**DIRECTIONS FOR THIS TASK**: Reproduce the listing in full, exactly as written, but without images.

**THE DATA**:
*** Block opens ***

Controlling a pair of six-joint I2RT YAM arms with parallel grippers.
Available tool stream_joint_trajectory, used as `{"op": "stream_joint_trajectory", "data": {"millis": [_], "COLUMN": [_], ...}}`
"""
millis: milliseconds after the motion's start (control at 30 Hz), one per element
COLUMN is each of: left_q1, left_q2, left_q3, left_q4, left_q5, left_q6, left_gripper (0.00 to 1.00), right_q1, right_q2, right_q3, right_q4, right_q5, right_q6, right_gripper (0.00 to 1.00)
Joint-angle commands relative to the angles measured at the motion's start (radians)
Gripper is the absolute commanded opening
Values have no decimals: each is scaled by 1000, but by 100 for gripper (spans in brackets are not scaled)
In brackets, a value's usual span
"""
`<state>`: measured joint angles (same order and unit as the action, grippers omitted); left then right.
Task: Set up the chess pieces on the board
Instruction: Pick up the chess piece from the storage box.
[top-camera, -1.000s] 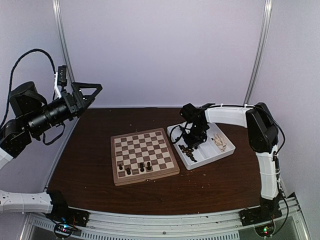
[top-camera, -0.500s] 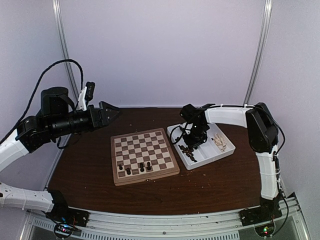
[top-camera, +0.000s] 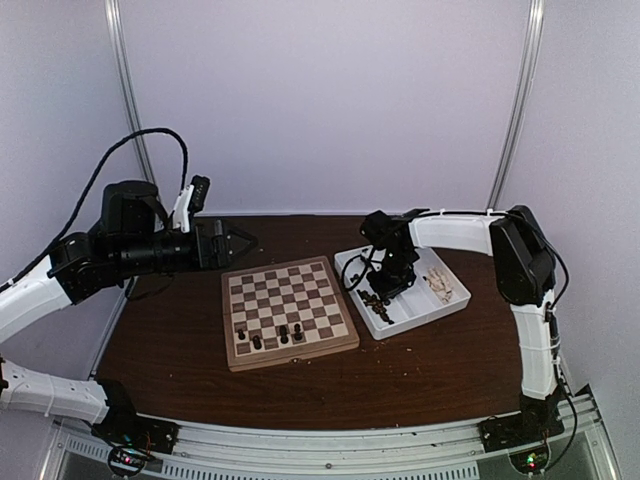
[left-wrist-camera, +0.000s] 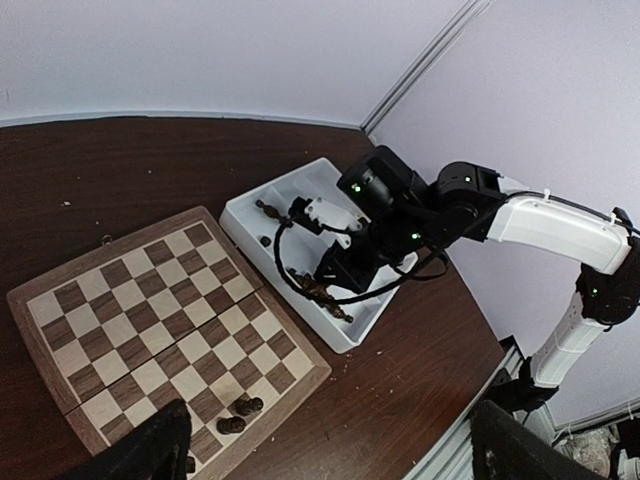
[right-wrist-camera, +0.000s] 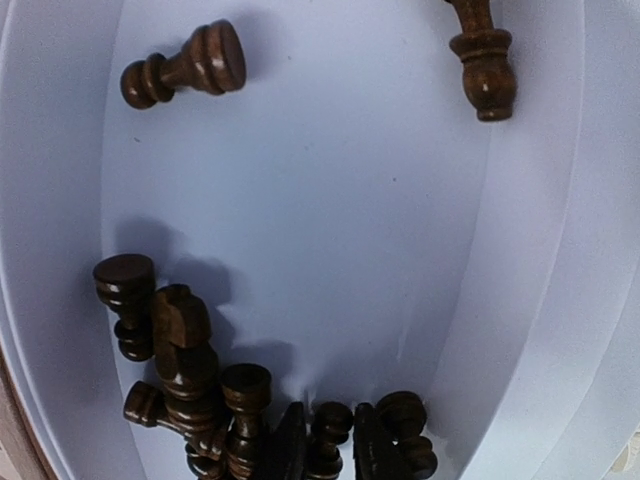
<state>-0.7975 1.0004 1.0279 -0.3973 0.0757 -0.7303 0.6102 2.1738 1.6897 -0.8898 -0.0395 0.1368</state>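
Dark brown wooden chess pieces (right-wrist-camera: 225, 420): most lie heaped in the near compartment of the white compartmented plastic tray (top-camera: 352, 262), which sits just beside the right edge of the square checkered wooden board (top-camera: 288, 295). Two more lie loose further up the same compartment. A few stand on the board's nearest rows; the remaining squares are bare.

Right gripper (top-camera: 385, 290): down in the heap. On its wrist view the fingertips (right-wrist-camera: 290, 445) stand close together with one piece between them, so it looks like a pinch. Compared with a second ago the gap is slightly narrower and the arm has barely moved. I read this as a grasp just closing.

Left gripper (top-camera: 240, 242): jaws spread wide, nothing between them. Over the last second the arm has swung in from far left and now hovers at the board's far-left corner.

Judgement: early in the task. The next lift must free one piece without dragging its neighbours. Pale cream pieces (top-camera: 440, 287) sit untouched in the tray's other compartment.
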Motion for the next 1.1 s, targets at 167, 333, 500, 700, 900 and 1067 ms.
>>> {"op": "stream_joint_trajectory", "data": {"millis": [167, 333, 500, 700, 900, 1067], "left_q1": [6, 6, 6, 6, 6, 6], "left_q2": [7, 26, 52, 77, 119, 172], "left_q3": [-16, -15, -12, -19, -19, -3], "left_q4": [21, 34, 41, 70, 89, 94], "left_q5": [15, 52, 79, 106, 148, 170], "left_q6": [60, 88, 99, 108, 130, 127], "left_gripper": [98, 98, 98, 98, 98, 98], "right_q1": [-3, -3, -3, -3, -1, 3], "right_q2": [13, -44, -124, -242, -357, -453], "right_q3": [14, -12, -41, -135, -276, -392], "right_q4": [-28, -2, 35, 167, 370, 562], "right_q5": [35, 35, 82, 44, -120, -257], "right_q6": [14, 6, -12, -50, -89, -81], "right_gripper": [16, 11, 8, 8, 9, 9]}}
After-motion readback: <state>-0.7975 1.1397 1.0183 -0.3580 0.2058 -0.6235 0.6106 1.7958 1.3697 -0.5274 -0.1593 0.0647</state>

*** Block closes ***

**EXPECTED OUTPUT**:
Controlling a pair of six-joint I2RT YAM arms with parallel grippers.
Available tool stream_joint_trajectory, used as `{"op": "stream_joint_trajectory", "data": {"millis": [_], "COLUMN": [_], ...}}`
"""
millis: milliseconds after the motion's start (control at 30 Hz), one per element
COLUMN is each of: left_q1, left_q2, left_q3, left_q4, left_q5, left_q6, left_gripper (0.00 to 1.00), right_q1, right_q2, right_q3, right_q4, right_q5, right_q6, right_gripper (0.00 to 1.00)
Joint-angle commands relative to the angles measured at the motion's start (radians)
Gripper is the absolute commanded opening
Values have no decimals: each is scaled by 1000, but by 100 for gripper (spans in brackets are not scaled)
In brackets, a value's usual span
"""
`<state>`: measured joint angles (same order and unit as the action, grippers omitted); left then right.
Task: Set up the chess pieces on the board
Instruction: Pick up the chess piece from the storage box.
[top-camera, -1.000s] 
[top-camera, -0.500s] 
[top-camera, +0.000s] 
[left-wrist-camera, +0.000s] 
[right-wrist-camera, +0.000s] 
<state>-0.7975 1.0004 1.0279 -0.3973 0.0757 -0.7303 0.6102 2.1738 1.6897 -0.8898 -0.0395 0.1368</state>
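Dark brown wooden chess pieces (right-wrist-camera: 225, 420): most lie heaped in the near compartment of the white compartmented plastic tray (top-camera: 352, 262), which sits just beside the right edge of the square checkered wooden board (top-camera: 288, 295). Two more lie loose further up the same compartment. A few stand on the board's nearest rows; the remaining squares are bare.

Right gripper (top-camera: 385, 290): down in the heap. On its wrist view the fingertips (right-wrist-camera: 290, 445) stand close together with one piece between them, so it looks like a pinch. Compared with a second ago the gap is slightly narrower and the arm has barely moved. I read this as a grasp just closing.

Left gripper (top-camera: 240, 242): jaws spread wide, nothing between them. Over the last second the arm has swung in from far left and now hovers at the board's far-left corner.

Judgement: early in the task. The next lift must free one piece without dragging its neighbours. Pale cream pieces (top-camera: 440, 287) sit untouched in the tray's other compartment.
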Motion for the next 1.1 s, targets at 167, 333, 500, 700, 900 and 1067 ms.
>>> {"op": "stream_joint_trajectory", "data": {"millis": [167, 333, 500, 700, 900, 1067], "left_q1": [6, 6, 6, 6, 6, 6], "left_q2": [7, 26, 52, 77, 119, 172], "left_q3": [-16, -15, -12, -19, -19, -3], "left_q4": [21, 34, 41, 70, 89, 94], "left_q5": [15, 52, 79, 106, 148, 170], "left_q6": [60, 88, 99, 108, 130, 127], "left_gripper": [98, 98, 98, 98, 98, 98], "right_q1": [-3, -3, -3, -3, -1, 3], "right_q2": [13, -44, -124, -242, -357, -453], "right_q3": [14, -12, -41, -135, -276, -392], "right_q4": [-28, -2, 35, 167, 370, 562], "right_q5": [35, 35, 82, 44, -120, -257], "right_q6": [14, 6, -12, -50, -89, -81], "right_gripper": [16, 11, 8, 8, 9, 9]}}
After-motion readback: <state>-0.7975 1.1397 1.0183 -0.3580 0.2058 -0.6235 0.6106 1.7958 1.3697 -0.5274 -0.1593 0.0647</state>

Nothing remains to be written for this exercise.